The International Day of Struggle Against Monoculture Tree Plantations
What is the sense of another International Day of Struggle Against Monoculture Tree Plantations, which will take place this coming September 21? Some might ask why such a day is celebrated, since these plantations continue to grow and expand around the world. Is there really any way to stop the expansion of industrial plantations of oil palm, pine, acacia, eucalyptus and rubber trees?
It is true that there are no magic formulas for halting the advance of these plantations. In places where local communities have succeeded in stopping or resisting the advance of tree plantations, or have even managed to recover their territories, a mix of tools have been used, depending on each individual situation and context. Nevertheless, in all of the stories that have led to small or big victories, there are frequently certain actions, certain key activities, such as mobilizing, uniting and organizing, which in combination have contributed to the real strengthening of popular pressure on governments and companies in contexts that are generally highly unequal. If there is in fact a “magic formula”, it certainly contains some basic “ingredients”.

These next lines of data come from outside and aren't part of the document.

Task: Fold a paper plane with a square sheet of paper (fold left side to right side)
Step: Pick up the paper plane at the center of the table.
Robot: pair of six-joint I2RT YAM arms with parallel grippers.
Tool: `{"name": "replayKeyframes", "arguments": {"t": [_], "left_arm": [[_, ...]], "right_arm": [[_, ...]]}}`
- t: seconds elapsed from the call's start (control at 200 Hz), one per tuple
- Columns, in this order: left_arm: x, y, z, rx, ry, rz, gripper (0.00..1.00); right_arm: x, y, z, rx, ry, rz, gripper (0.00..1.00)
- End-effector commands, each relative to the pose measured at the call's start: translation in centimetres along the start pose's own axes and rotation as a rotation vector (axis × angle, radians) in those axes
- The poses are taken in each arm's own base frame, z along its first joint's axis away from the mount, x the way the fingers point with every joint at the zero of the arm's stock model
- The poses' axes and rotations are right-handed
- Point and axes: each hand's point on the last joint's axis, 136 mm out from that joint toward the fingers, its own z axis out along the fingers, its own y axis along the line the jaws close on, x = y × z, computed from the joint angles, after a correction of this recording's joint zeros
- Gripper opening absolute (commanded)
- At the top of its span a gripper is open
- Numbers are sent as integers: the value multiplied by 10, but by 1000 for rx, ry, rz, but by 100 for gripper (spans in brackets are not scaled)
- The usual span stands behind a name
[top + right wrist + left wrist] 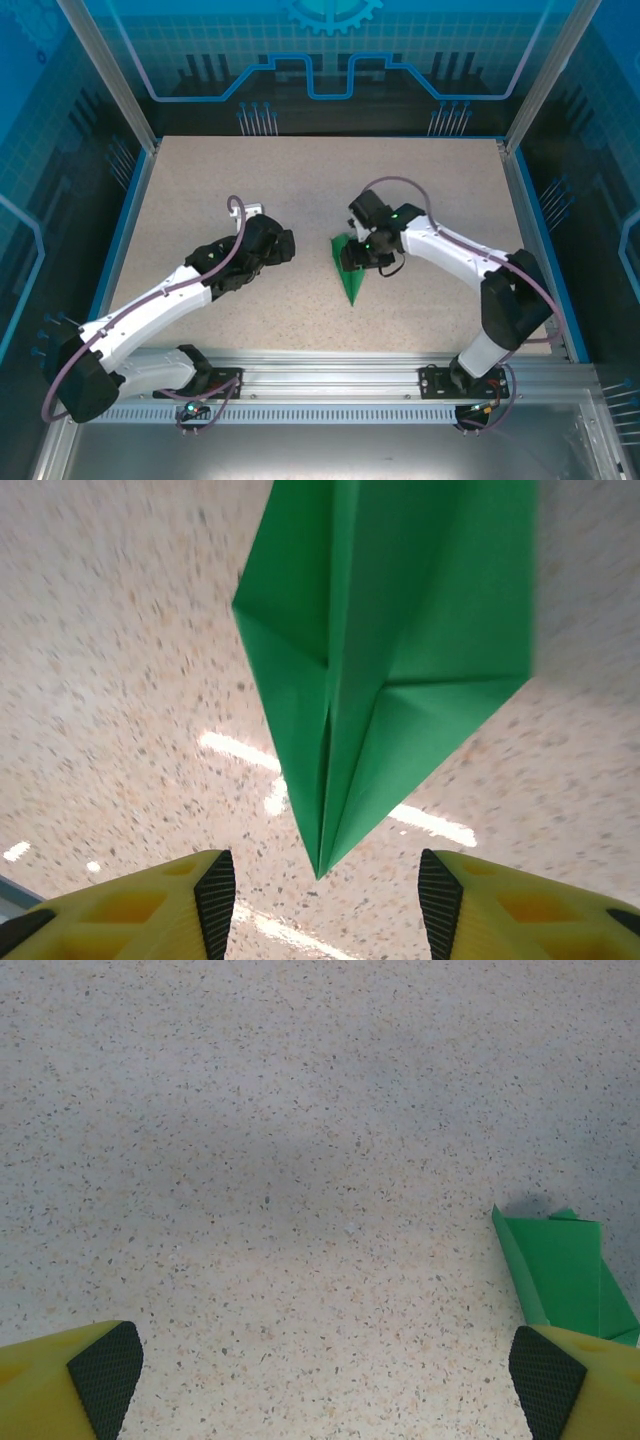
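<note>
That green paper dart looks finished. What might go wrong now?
The paper plane has its nose between the open fingers of the right gripper; a sideways move might snag and crumple it. Nothing seems to pin it to the table, so its folds may spring open or it may slide.

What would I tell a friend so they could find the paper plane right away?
Look at the speckled beige table, just right of its middle, beside the right hand. There lies the paper plane, a slim folded dart with its point toward the near edge. It is the only paper and the only bright green thing on the table.
</note>
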Motion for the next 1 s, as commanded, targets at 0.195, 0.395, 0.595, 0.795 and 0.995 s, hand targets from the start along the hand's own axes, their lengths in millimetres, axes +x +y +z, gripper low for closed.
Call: {"name": "replayKeyframes", "arguments": {"t": [0.195, 0.395, 0.595, 0.795, 0.995], "left_arm": [[4, 8, -1, -8, -2, -3, 99], [6, 9, 0, -10, 5, 0, 99], [4, 10, -1, -19, 2, 10, 98], [-3, 14, -8, -40, -13, 69, 99], [-7, 13, -16, -6, -39, 96, 98]], "right_arm": [[9, -3, 42, 97, 103, 13, 54], [6, 4, 58, 72, 117, 16, 44], [3, 4, 67, 85, 134, 22, 21], [-25, -5, 36, 158, 42, 30, 0], [-76, -29, 15, 192, -7, 97, 0]]}}
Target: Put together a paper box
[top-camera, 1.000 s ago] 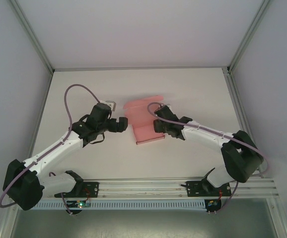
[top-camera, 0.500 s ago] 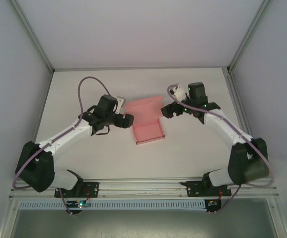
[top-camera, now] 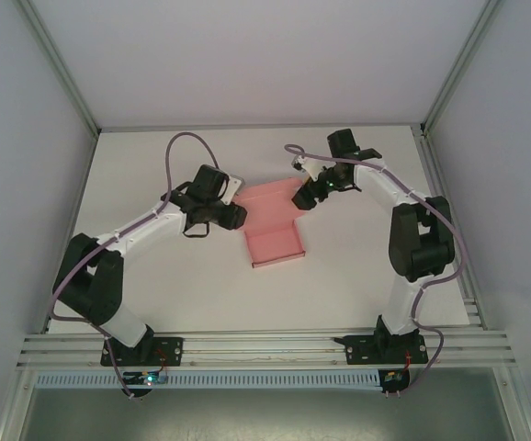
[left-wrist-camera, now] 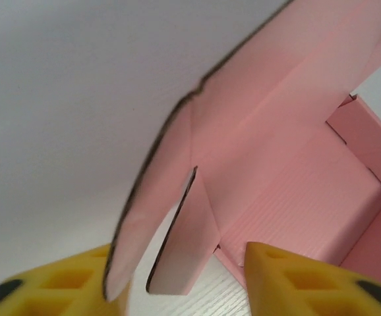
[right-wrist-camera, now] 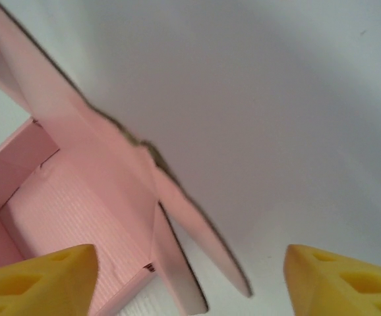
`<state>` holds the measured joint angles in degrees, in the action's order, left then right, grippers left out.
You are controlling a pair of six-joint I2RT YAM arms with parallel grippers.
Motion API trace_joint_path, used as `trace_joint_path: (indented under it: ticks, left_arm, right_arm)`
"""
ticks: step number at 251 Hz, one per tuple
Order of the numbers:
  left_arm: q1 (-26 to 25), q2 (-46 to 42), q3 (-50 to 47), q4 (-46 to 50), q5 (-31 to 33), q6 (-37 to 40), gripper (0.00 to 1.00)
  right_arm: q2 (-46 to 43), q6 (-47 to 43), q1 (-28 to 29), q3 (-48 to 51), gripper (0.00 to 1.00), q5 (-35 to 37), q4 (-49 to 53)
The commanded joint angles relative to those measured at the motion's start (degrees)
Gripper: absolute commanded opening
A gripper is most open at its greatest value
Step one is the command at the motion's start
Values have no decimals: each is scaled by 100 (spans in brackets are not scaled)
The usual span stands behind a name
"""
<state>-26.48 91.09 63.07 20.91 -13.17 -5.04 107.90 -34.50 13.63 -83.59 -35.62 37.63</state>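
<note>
The pink paper box (top-camera: 276, 241) sits mid-table as a shallow tray, its lid panel (top-camera: 267, 197) leaning open at the back. My left gripper (top-camera: 237, 217) is at the lid's left end. It is open in the left wrist view (left-wrist-camera: 184, 293), with the lid's side flap (left-wrist-camera: 180, 247) and rounded tab (left-wrist-camera: 147, 210) between the yellow fingers (left-wrist-camera: 302, 280). My right gripper (top-camera: 303, 195) is at the lid's right end. It is also open (right-wrist-camera: 190, 283), with the right flap (right-wrist-camera: 174, 263) and tab (right-wrist-camera: 204, 227) between its fingers (right-wrist-camera: 339, 280).
White table (top-camera: 155, 165) inside a frame with grey walls on three sides. An aluminium rail (top-camera: 265, 344) runs along the near edge by the arm bases. Both arms reach far back, and their cables (top-camera: 178, 147) loop above them.
Both arms swung toward the back of the table. The right gripper left the tray's right side for the lid's right end. The left gripper moved up to the lid's left end.
</note>
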Motion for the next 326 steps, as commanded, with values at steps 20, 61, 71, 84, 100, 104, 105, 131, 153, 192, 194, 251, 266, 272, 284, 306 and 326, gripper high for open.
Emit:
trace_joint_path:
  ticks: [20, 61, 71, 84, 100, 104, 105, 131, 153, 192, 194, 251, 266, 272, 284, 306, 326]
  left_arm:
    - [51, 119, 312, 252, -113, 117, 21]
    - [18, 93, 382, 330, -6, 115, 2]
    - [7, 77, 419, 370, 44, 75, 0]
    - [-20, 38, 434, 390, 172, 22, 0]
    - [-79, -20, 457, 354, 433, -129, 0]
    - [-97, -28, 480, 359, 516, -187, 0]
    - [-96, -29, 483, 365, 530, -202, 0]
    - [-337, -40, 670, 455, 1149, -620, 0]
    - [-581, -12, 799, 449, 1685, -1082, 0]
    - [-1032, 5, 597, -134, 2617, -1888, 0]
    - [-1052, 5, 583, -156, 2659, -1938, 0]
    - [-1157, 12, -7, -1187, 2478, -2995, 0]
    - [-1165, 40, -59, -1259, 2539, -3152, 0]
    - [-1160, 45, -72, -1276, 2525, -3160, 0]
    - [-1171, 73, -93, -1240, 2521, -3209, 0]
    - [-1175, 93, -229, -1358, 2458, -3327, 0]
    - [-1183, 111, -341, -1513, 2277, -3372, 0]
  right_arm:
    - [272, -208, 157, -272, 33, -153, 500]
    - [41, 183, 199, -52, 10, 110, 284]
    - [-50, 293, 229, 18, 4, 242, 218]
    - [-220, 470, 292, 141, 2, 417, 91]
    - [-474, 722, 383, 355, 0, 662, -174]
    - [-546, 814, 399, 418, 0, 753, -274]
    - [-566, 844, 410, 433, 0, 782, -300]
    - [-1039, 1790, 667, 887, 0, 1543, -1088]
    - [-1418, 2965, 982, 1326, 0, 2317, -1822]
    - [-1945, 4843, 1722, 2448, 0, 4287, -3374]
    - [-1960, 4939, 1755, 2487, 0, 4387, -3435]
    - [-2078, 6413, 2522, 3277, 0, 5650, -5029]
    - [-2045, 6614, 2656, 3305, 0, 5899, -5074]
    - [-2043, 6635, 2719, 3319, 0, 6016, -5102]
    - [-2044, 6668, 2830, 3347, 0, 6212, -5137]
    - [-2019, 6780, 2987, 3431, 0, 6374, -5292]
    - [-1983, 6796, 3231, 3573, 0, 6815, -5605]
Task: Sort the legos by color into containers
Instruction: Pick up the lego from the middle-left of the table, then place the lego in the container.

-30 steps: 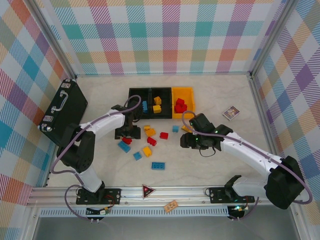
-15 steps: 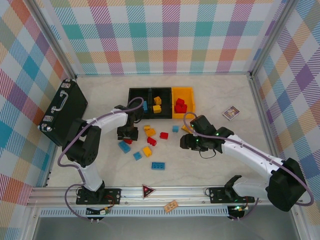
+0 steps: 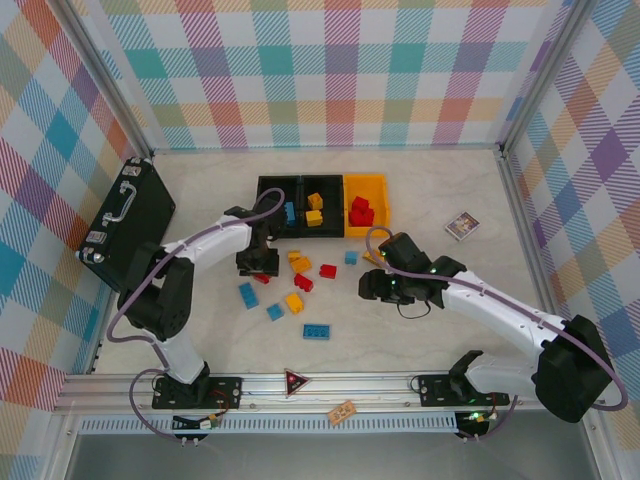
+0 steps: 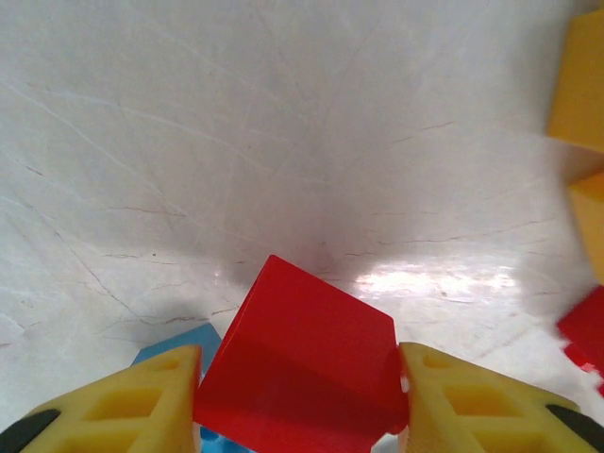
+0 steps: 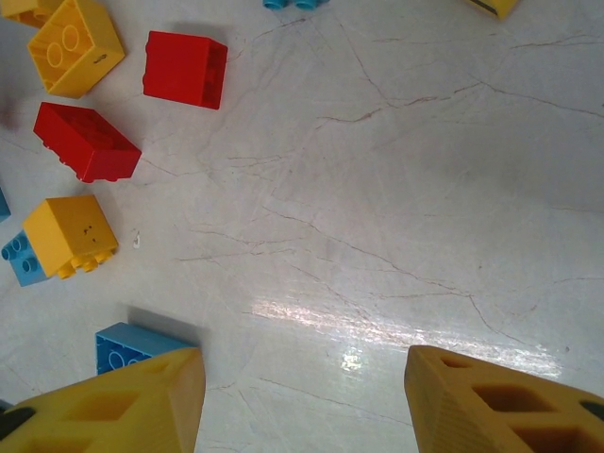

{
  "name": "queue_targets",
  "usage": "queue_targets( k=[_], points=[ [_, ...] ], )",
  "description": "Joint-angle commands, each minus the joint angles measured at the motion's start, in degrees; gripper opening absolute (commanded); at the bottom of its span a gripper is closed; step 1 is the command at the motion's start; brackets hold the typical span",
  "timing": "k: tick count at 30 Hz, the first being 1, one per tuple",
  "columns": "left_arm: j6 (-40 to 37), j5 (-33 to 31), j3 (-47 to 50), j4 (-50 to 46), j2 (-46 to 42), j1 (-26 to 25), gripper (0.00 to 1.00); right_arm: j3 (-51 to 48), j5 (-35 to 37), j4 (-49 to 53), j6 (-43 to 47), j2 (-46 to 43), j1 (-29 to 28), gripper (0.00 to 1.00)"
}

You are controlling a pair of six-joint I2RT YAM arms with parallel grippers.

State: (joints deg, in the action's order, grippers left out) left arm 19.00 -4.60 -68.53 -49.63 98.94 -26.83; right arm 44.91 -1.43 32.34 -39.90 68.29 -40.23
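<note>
Top external view: sorting judged under halfway. The row of three joined plastic bins [image 3: 346, 181] sits just beyond the left gripper [image 3: 258, 268]. The left black bin holds one blue studded brick [image 3: 289, 212], the middle black bin yellow bricks [image 3: 314, 208], and the yellow-orange bin red bricks [image 3: 360, 211].

Left wrist view: the yellow fingers [image 4: 142, 401] are pinching a red plastic brick [image 4: 302, 368] just above the table.

Right gripper [image 5: 302, 401]: jaws spread, nothing between them.

About nine loose bricks [image 3: 294, 302], blue, red and yellow, lie between the two grippers, unsorted.

Surface: pale, glossy, finely scratched tabletop [image 3: 420, 200]. Enclosure: pastel plaid walls [image 3: 340, 70]. A black case with a silver handle [image 3: 130, 220] lies well left of the left gripper.
</note>
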Motion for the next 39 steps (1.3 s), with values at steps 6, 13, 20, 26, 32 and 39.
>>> queue_targets(
  k=[6,13,20,26,32,39],
  points=[
    [1.8,3.5,-6.9,-3.2,-3.7,-4.4,0.33,1.2,-1.3,-0.9,-0.3,-2.9,-0.5,0.58],
    [4.7,6.0,-13.4,-1.4,-1.8,-9.3,0.33,1.6,-0.1,-0.4,-0.8,-6.4,0.2,0.58],
    [7.3,8.2,-22.5,1.4,5.2,-13.4,0.32,1.8,1.3,2.6,-1.1,-10.8,4.6,0.59],
    [8.8,7.9,-32.2,2.8,12.9,-15.2,0.32,1.6,2.3,5.4,-1.7,-13.9,7.8,0.59],
    [9.8,7.0,-42.4,3.1,20.5,-15.7,0.31,0.9,3.0,7.0,-2.3,-16.2,8.9,0.59],
    [8.7,4.5,-59.4,-0.5,32.5,-15.7,0.32,-0.8,3.2,8.2,-3.8,-18.5,9.0,0.59]
  ],
)
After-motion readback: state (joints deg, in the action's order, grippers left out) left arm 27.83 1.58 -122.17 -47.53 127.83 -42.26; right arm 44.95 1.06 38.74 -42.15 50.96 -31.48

It is in this sense that a specific day of action is another of these very important “ingredients”, aimed at strengthening popular struggles and their power to exert effective pressure. It is a legitimate proposal, because it was born at a meeting of roughly 200 people from communities fighting industrial eucalyptus plantations in Brazil in 2004. This proposal became an international day of action through the important contribution of our colleague and friend Ricardo Carrere. And although he is no longer with us, Ricardo continues to inspire us with the enthusiasm and passion with which he always supported these struggles against industrial tree plantations.
When they proposed a specific day of action, the communities gathered at the meeting were seeking ways to strengthen their resistance struggles, to give them greater visibility. They believed it was also important to have a day to celebrate the successful recoveries of territories, which must always be remembered, because they resulted from struggles waged with great sacrifice. These are communities fighting for their territories and against the green desert, working together, with a small number of allies, but who are often practically alone in their struggles and are persecuted and criminalized by a group made up of the police, the companies, governments, the media, and other actors. They are always accused of being opposed to development and “progress” – a “progress” that leads to more exclusion, more violence and more injustice.
It is therefore well worth having a day on which to draw attention to these struggles and the people involved; to show that, in fact, this is a struggle being waged by communities and their allies in different countries and continents, a struggle for territory, for dignity, for rights. In addition, September 21 is aimed, above all, at fostering solidarity between these struggles. An example of this are the actions that WRM will be carrying out this month to support concrete struggles in different countries and continents, through letters and other shows of support.
These struggles have enormous value: they seek to defend territories, food sovereignty, forest conservation, natural medicine, and the traditional values, customs and economies of a community, in all their richness. It is on the basis of these struggles that we believe it is possible to construct another world, as long as they have greater visibility and are strengthened by being increasingly interconnected and united.
For a community, knowing more about the struggle of other communities can help it to learn more about its own reality, to reflect on the tools that can be used to confront and combat threats like industrial monoculture plantations, and above all, it can serve as an inspiration and an example, a new source of encouragement. It is extremely important to share information and experiences with communities that are beginning to confront companies that seek to enter their territories. It is in this spirit that we have prepared this bulletin dedicated to September 21.
We hope that the joint coordination of this International Day Against Monoculture Tree Plantations leads to increasingly broad and permanent joint coordination; that the knowledge that the same struggles are being waged in other places serves as new motivation for communities to pursue the sharing of experiences and thereby strengthen mutual support and solidarity.